▶ [Task brief]:
Write out each line below precisely, passing over the pictures.

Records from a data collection
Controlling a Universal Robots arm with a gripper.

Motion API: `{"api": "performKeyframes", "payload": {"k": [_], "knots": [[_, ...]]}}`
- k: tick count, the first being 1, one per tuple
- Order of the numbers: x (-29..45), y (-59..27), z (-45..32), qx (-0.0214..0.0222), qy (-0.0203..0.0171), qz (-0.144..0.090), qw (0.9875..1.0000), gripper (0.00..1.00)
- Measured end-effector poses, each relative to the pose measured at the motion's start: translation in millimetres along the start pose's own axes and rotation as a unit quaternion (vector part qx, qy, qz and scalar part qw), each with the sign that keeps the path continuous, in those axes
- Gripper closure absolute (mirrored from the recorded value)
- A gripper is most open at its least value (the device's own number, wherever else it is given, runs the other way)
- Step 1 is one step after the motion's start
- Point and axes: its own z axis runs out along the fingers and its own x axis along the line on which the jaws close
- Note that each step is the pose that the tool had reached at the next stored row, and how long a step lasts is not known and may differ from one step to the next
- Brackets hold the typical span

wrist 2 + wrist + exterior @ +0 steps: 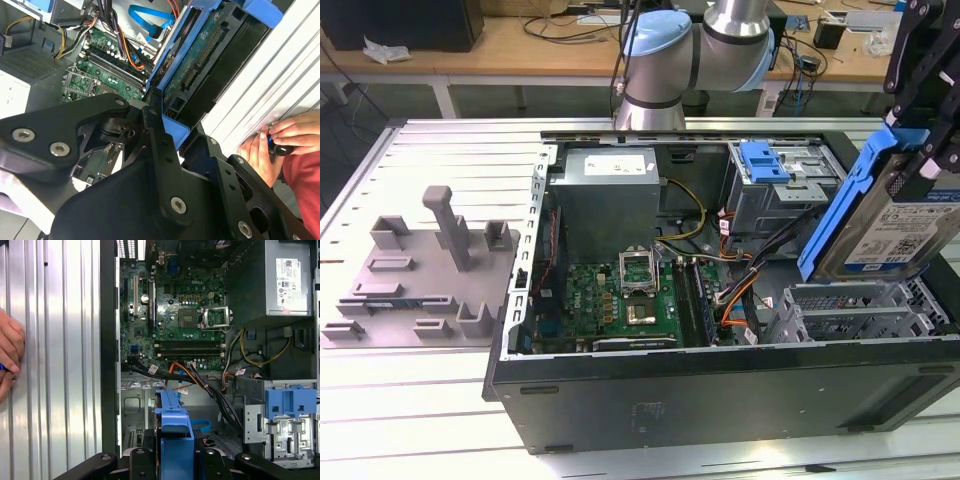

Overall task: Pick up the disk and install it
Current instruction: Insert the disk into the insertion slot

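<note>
The disk (890,225), a silver drive with a white-and-blue label in a blue carrier, hangs tilted over the exterior view's right end of the open computer case (720,390). My gripper (918,150) is shut on its upper part, black fingers on both faces. The disk sits just above the grey drive cage (860,310) without touching it. In the second wrist view, the disk's green circuit-board underside (200,65) runs away from the gripper (172,135). In the first wrist view, the carrier's blue edge (172,420) sticks out from the gripper (175,460) over the case interior.
Inside the case are a grey power supply (605,195), a green motherboard (620,300), loose cables (740,290) and a light-blue latch (765,160) on a metal cage. A grey fixture (420,280) lies on the ribbed table. A person's hand (280,142) rests on the table beside the case.
</note>
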Motion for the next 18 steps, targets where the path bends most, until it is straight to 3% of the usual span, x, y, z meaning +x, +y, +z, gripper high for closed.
{"api": "performKeyframes", "payload": {"k": [18], "knots": [[0.4, -0.2, 5.9, -0.0003, 0.0001, -0.004, 1.0, 0.63]]}}
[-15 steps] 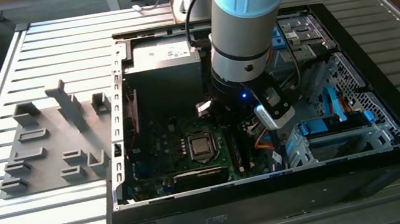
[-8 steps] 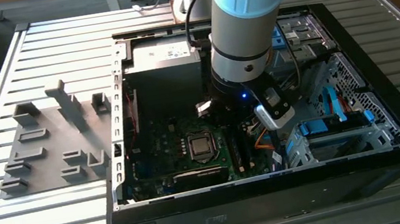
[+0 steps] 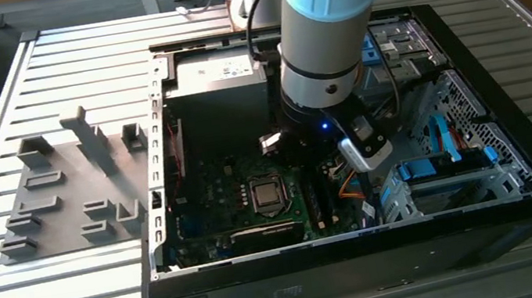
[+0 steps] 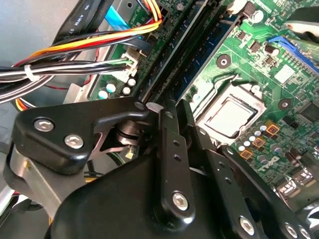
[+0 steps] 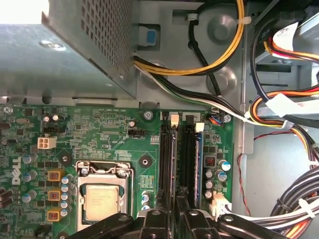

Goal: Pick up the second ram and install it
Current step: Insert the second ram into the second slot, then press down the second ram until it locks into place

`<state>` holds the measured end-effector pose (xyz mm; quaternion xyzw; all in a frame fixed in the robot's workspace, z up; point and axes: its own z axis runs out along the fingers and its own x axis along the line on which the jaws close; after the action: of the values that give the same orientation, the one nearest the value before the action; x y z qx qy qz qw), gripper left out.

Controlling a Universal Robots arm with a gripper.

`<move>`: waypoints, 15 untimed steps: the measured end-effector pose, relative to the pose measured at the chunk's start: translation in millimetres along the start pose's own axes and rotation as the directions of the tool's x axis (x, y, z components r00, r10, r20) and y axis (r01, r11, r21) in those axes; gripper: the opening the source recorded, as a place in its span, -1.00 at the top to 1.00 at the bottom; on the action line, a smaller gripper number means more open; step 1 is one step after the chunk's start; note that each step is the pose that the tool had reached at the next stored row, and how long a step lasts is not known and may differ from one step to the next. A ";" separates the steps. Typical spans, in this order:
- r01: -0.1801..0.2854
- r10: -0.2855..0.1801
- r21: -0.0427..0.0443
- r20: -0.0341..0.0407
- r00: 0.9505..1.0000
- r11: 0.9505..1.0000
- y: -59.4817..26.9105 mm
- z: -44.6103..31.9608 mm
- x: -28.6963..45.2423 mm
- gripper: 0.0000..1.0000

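The second ram is a blue-green strip with dark chips. It stands on edge in a black memory slot of the green motherboard, seen in both wrist views, and also as a thin bluish strip, the ram. My gripper is low inside the open computer case, directly over that slot. Its black fingers are drawn together at the near end of the module. In the exterior view, the gripper hangs over the board beside the processor socket.
A grey slotted rack stands outside the case at the exterior view's left. Bundled orange, yellow and black cables run close beside the slots. The power supply box and blue drive-bay clips crowd the case.
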<state>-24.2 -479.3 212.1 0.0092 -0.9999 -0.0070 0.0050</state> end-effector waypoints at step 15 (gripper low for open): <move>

▶ [Solved exercise]:
Controlling a Universal Robots arm with a gripper.

Motion API: `{"api": "performKeyframes", "payload": {"k": [_], "knots": [[_, ...]]}}`
- k: tick count, the first being 1, one per tuple
- Order of the numbers: x (-29..45), y (-59..27), z (-45..32), qx (-0.0214..0.0222), qy (-0.0203..0.0171), qz (-0.144..0.090), qw (0.9875..1.0000), gripper (0.00..1.00)
- Measured end-effector poses, each relative to the pose measured at the motion's start: translation in millimetres along the start pose's own axes and rotation as a unit quaternion (vector part qx, qy, qz and scalar part qw), each with the sign that keeps the path continuous, in those axes
- Gripper closure absolute (mirrored from the recorded value)
- A gripper is most open at its least value (the device's own number, wherever else it is given, runs the other way)
- Step 1 is one step after the motion's start
- Point and axes: its own z axis runs out along the fingers and its own x axis along the line on which the jaws close
- Note that each step is the pose that the tool had reached at the next stored row, and how long a step lasts is not known and may differ from one step to the next
- Brackets hold the typical span

wrist 2 + wrist + exterior @ +0 steps: 

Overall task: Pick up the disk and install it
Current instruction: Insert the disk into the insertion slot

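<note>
The disk (890,225), a silver drive with a white-and-blue label in a blue carrier, hangs tilted over the exterior view's right end of the open computer case (720,390). My gripper (918,150) is shut on its upper part, black fingers on both faces. The disk sits just above the grey drive cage (860,310) without touching it. In the second wrist view, the disk's green circuit-board underside (200,65) runs away from the gripper (172,135). In the first wrist view, the carrier's blue edge (172,420) sticks out from the gripper (175,460) over the case interior.
Inside the case are a grey power supply (605,195), a green motherboard (620,300), loose cables (740,290) and a light-blue latch (765,160) on a metal cage. A grey fixture (420,280) lies on the ribbed table. A person's hand (280,142) rests on the table beside the case.
</note>
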Motion for the next 18 steps, targets where the path bends most, until it is straight to 3% of the usual span, x, y, z meaning +x, +y, +z, gripper high for closed.
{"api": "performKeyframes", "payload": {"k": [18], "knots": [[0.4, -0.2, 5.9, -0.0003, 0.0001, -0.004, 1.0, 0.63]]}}
[-15 steps] 
[-8 steps] 
[+0 steps] 
[+0 steps] 
[+0 steps] 

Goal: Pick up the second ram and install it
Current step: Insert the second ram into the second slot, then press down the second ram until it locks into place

`<state>` holds the measured end-effector pose (xyz mm; quaternion xyzw; all in a frame fixed in the robot's workspace, z up; point and axes: its own z axis runs out along the fingers and its own x axis along the line on which the jaws close; after the action: of the values that give the same orientation, the one nearest the value before the action; x y z qx qy qz qw), gripper left out.

Controlling a Universal Robots arm with a gripper.

`<move>`: waypoints, 15 untimed steps: the measured end-effector pose, relative to the pose measured at the chunk's start: translation in millimetres along the start pose's own axes and rotation as the directions of the tool's x axis (x, y, z components r00, r10, r20) and y axis (r01, r11, r21) in those axes; gripper: the opening the source recorded, as a place in its span, -1.00 at the top to 1.00 at the bottom; on the action line, a smaller gripper number means more open; step 1 is one step after the chunk's start; note that each step is the pose that the tool had reached at the next stored row, and how long a step lasts is not known and may differ from one step to the next. A ";" separates the steps. Typical spans, in this order:
- r01: -0.1801..0.2854
- r10: -0.2855..0.1801
- r21: -0.0427..0.0443
- r20: -0.0341..0.0407
- r00: 0.9505..1.0000
- r11: 0.9505..1.0000
- y: -59.4817..26.9105 mm
- z: -44.6103..31.9608 mm
- x: -28.6963..45.2423 mm
- gripper: 0.0000..1.0000

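The second ram is a blue-green strip with dark chips. It stands on edge in a black memory slot of the green motherboard, seen in both wrist views, and also as a thin bluish strip, the ram. My gripper is low inside the open computer case, directly over that slot. Its black fingers are drawn together at the near end of the module. In the exterior view, the gripper hangs over the board beside the processor socket.
A grey slotted rack stands outside the case at the exterior view's left. Bundled orange, yellow and black cables run close beside the slots. The power supply box and blue drive-bay clips crowd the case.
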<state>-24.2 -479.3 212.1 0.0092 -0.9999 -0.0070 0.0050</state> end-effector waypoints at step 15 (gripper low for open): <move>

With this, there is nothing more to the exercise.